Licenciement d’un salarié inapte : quelle est la conséquence d’une décision de CPAM qui reconnaît un accident comme accident du travail ?

En cas de litige sur l’origine professionnelle ou non d’un accident ou d’une maladie, il n’est pas possible d’écarter le caractère professionnel de l’inaptitude dès lors que la CPAM a reconnu son existence par une décision non remise en cause. C’est ce que vient de juger la Cour de cassation dans une affaire en date du 18 septembre 2024.

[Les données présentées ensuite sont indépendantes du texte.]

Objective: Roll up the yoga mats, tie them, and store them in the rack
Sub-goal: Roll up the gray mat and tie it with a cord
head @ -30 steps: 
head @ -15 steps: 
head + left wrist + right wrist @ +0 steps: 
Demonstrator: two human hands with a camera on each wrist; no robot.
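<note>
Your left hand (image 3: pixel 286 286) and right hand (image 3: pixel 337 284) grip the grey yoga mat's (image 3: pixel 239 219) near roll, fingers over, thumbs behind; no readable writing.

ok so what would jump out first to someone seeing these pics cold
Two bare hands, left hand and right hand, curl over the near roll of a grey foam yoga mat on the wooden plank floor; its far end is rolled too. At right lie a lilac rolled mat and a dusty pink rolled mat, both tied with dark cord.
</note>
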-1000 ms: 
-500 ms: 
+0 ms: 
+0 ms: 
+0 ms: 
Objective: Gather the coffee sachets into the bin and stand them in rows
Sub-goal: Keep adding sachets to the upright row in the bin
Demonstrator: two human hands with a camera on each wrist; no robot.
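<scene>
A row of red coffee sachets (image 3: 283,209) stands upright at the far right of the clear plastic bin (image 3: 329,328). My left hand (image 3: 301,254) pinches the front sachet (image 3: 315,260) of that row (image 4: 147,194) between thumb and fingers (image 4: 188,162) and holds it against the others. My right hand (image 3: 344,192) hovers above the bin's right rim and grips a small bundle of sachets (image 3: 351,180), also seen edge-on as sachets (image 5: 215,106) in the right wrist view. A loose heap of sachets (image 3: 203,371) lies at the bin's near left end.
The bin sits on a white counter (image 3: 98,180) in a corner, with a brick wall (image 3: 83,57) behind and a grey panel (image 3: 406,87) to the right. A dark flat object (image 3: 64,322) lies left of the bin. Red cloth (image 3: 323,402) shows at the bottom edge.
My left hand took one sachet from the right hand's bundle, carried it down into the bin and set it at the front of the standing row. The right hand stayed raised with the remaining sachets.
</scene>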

Rappel sur les règles d’indemnisation en fonction de l’origine de l’inaptitude

Les règles d’indemnisation d’un salarié déclaré d’inapte par le médecin du travail diffèrent selon que l’inaptitude est d’origine professionnelle (causée par une maladie ou un accident professionnels) ou d’origine non professionnelle (causée par une maladie ou un accident non professionnels).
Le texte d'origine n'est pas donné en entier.